→ **INSTRUCTIONS TO FOLLOW**
Return only that part of the material below which starts with the line containing "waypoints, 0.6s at" and goes on through the line containing "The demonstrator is", restated exactly.

→ **RAW DATA**
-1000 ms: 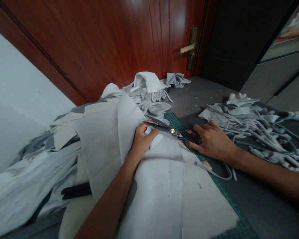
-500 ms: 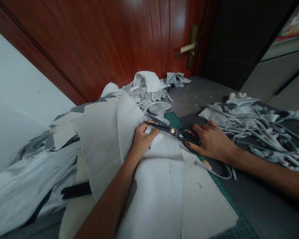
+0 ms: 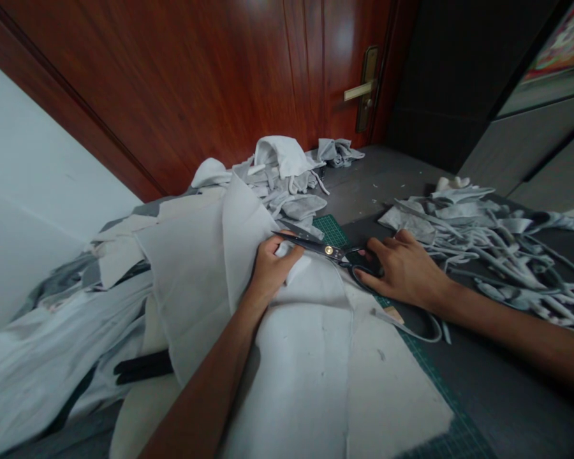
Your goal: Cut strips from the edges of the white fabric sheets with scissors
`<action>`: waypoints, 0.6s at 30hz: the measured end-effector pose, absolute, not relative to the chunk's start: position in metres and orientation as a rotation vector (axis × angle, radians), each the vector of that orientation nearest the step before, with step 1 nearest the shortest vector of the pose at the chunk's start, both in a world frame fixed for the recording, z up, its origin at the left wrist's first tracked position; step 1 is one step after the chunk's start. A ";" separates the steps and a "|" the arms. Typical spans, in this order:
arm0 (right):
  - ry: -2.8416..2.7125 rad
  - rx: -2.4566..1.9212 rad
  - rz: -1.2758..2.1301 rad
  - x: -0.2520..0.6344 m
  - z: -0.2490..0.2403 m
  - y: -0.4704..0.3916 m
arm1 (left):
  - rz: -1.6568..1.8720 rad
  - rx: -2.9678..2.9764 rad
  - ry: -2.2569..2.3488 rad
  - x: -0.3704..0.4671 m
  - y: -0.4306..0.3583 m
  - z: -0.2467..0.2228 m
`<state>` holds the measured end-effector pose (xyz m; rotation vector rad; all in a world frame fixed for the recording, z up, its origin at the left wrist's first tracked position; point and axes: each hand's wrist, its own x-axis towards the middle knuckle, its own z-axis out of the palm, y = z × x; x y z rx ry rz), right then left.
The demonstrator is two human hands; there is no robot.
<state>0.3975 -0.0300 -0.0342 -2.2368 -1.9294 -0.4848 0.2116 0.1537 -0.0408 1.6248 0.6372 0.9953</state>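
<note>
My right hand [image 3: 404, 268] is closed around the handles of a pair of black scissors [image 3: 328, 250], whose blades point left and stand slightly apart. Their tips reach up to my left hand [image 3: 275, 264], which pinches a fold of white fabric [image 3: 310, 344]. This fabric drapes toward me, and a raised part of it [image 3: 243, 229] stands up left of the hand. Beneath it lies a pale flat sheet [image 3: 392, 382] on a green cutting mat [image 3: 332, 231]. Whether the blades have fabric between them is hard to see.
A heap of grey-white strips and scraps [image 3: 488, 248] lies on the right. More crumpled scraps [image 3: 287, 172] rest at the back, before a brown door [image 3: 196, 83]. Bunched fabric [image 3: 67, 338] and a black strip-like object [image 3: 143, 366] are at left. A thin grey strip [image 3: 411, 330] curls near my right wrist.
Almost nothing differs. The whole view has shifted very slightly, and both hands keep the same hold on the fabric and the scissors.
</note>
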 end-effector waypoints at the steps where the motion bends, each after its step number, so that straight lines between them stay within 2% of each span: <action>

→ **ANSWER FOR THE TASK**
`<action>`: waypoints, 0.6s at 30hz: the measured end-effector pose, absolute, not relative to the chunk's start: position in metres and orientation as a rotation vector (axis × angle, radians), each the vector of that orientation nearest the step before, with step 1 nearest the shortest vector of the pose at the chunk's start, both in a world frame fixed for the recording, z up, its origin at the left wrist's first tracked position; step 1 is one step after the chunk's start. A ";" separates the steps and a "|" the arms. Typical spans, in this order:
arm0 (right):
  - ry: -2.8416..2.7125 rad
  - rx: -2.4566..1.9212 rad
  - rz: -1.2758..2.1301 rad
  - x: -0.2520..0.6344 m
  - z: -0.2490..0.2403 m
  - y: -0.4704..0.3916 m
arm1 (left):
  - rz: -1.6568..1.8720 rad
  - rx: -2.9678..2.9764 rad
  - ry: -2.2569..2.3488 rad
  - x: -0.3704..0.4671 m
  - y: -0.4306..0.3583 m
  - z: -0.2467..0.2228 m
`<state>` holds the measured end-effector pose (xyz m; rotation vector rad; all in a world frame fixed for the recording, z up, its origin at the left wrist's first tracked position; point and axes: each hand's wrist, its own x-axis towards the middle knuckle, its own z-axis out of the palm, y = z × x; x y z rx ry rz), right then left.
The demonstrator is two human hands; there is no robot.

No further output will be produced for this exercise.